10) TERM, TERMINATION & SUSPENSION

The term of this Agreement will begin when we accept you into the Affiliate Program. It

can be terminated by either Party at any time with or without cause.

You may only earn payouts as long as you are an Affiliate in good standing during the

term. If you terminate this Agreement with us, you will qualify to receive payouts earned

prior to the date of termination.

If you fail to follow the terms of this Agreement or any other legal terms we have posted

anywhere on our website or websites, you forfeit all rights, including the right to any

unclaimed payout.

We specifically reserve the right to terminate this Agreement if you violate any of the

terms outlined herein, including, but not limited to, violating the intellectual property

rights of the Company or a third party, failing to comply with applicable laws or other

legal obligations, and/or publishing or distributing illegal material.

At the termination of this Agreement, any provisions that would be expected to survive

termination by their nature shall remain in full force and effect.

11) INTELLECTUAL PROPERTY

You agree that the intellectual property owned by the Company includes all copyrights,

trademarks, trade secrets, patents, and other intellectual property belonging to the

Company ("Company IP").

Subject to the limitations listed below, we hereby grant you a non-exclusive, nontransferable, revocable license to access our websites in conjunction with the Affiliate

Program and use the Company IP solely and exclusively in conjunction with identifying

our company and brand on the Affiliate Site to send customers to the Affiliate links we

provide. You may not modify the Company IP in any way and you are only permitted to

use the Company IP if you are an Affiliate in good standing with us.

We may revoke this license at any time and if we find that you are using the Company IP

in any manner not contemplated by this Agreement, we reserve the right to terminate

this Agreement.

Other than as provided herein, you are not permitted to use any of the Company IP or

any confusingly similar variation of the Company IP without our express prior written

permission. This includes a restriction on using the Company IP in any domain or

the website name, in any keywords or advertising, in any metatags or code, or in any way

that is likely to cause consumer confusion.

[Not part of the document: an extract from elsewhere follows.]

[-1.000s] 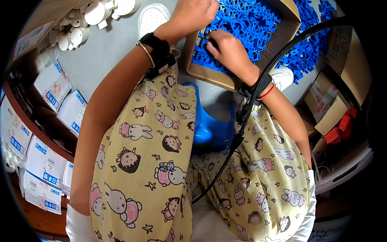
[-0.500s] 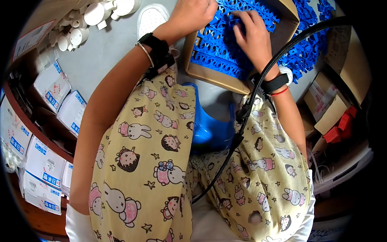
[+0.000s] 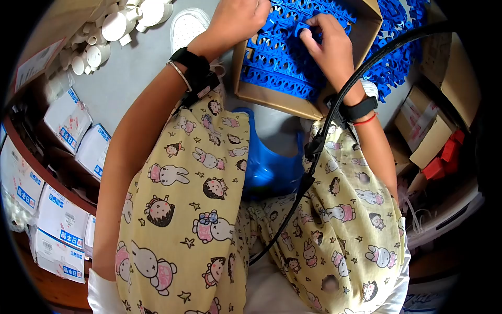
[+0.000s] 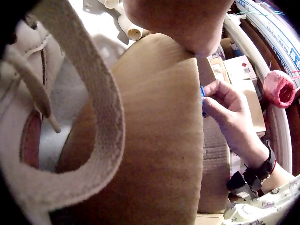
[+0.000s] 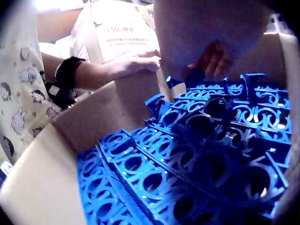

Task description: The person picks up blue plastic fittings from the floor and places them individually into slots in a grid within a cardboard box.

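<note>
Rows of blue plastic clips [image 3: 282, 65] fill an open cardboard box [image 3: 280, 104] between the shoes, and the right wrist view shows the ringed clips [image 5: 150, 180] close up. The right hand [image 3: 330, 47] is over the box, thumb and index finger pinching a blue clip [image 3: 301, 27]; in the left wrist view the same hand [image 4: 232, 112] holds a bit of blue at the box edge. At the box's left edge is the left hand [image 3: 241, 20], its fingers bent near the rim; whether anything is in them is hidden. In the right wrist view the left hand [image 5: 136, 64] lies by the rim.
More blue clips [image 3: 392, 52] lie heaped right of the box. White pipe fittings [image 3: 117, 26] are at the upper left, and labelled white boxes [image 3: 60, 214] line the left side. A black cable [image 3: 361, 70] crosses the view. A blue stool [image 3: 272, 167] shows between the legs.
The right hand has moved from the box's left part rightward and up over the clips, and now pinches a clip. The left hand stays near the rim; the head view has shifted slightly.
</note>
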Demonstrator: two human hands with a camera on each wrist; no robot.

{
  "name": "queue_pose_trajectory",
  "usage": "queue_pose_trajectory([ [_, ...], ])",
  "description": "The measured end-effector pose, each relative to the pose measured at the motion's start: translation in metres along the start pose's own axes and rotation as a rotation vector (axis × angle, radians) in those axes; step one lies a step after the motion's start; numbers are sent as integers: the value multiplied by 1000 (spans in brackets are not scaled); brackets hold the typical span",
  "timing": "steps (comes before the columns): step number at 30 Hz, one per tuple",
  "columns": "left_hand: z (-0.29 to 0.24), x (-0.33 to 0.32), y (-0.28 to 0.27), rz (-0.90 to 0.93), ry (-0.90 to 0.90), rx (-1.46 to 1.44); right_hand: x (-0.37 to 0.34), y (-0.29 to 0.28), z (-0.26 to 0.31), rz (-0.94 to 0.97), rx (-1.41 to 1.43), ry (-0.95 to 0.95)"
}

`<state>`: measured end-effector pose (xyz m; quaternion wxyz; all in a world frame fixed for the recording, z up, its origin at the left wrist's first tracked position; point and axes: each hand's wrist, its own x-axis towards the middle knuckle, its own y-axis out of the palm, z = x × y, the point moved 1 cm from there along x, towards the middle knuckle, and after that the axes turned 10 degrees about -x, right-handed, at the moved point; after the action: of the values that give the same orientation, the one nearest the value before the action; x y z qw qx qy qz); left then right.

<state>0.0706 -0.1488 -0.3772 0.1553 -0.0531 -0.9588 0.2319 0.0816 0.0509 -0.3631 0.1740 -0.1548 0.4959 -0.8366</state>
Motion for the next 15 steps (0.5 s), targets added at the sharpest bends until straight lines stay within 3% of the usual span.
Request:
queue_pose_trajectory([
  [2, -1, 0, 0, 0, -3, -4, -4, -7, 4, 121, 167, 262],
  [6, 0, 0, -1, 3, 5, 2, -22, 1, 5, 197, 276, 323],
  [10, -1, 0, -1, -3, 16, -3, -27, 12, 6, 351, 275, 321],
  [15, 0, 0, -1, -2, 19, 12, -23, 20, 18, 395, 226, 204],
])
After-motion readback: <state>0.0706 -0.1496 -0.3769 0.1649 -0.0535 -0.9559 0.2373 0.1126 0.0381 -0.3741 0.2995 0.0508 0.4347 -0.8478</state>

Please be advised that your unauthorized use of any Company IP shall constitute

unlawful infringement and we reserve all of our rights, including the right to pursue an

infringement suit against you in federal court. You may be obligated to pay monetary

damages or legal fees and costs.

You hereby provide us a non-exclusive license to use your name, trademarks and

service marks if applicable and other business intellectual property to advertise our

Affiliate Program.

12) MODIFICATION & VARIATION

The Company may, from time to time and at any time, modify this Agreement. You

agree that the Company has the right to modify this Agreement or revise anything

contained herein. You further agree that all modifications to this Agreement are in full

force and effect immediately upon posting on the Website and that modifications or

variations will replace any prior version of this Agreement, unless prior versions are

specifically referred to or incorporated into the latest modification or variation of this

Agreement. If we update or replace the terms of this Agreement, we will let you know via

electronic means, which may include an email. If you don't agree to the update or

replacement, you can choose to terminate this Agreement as described below.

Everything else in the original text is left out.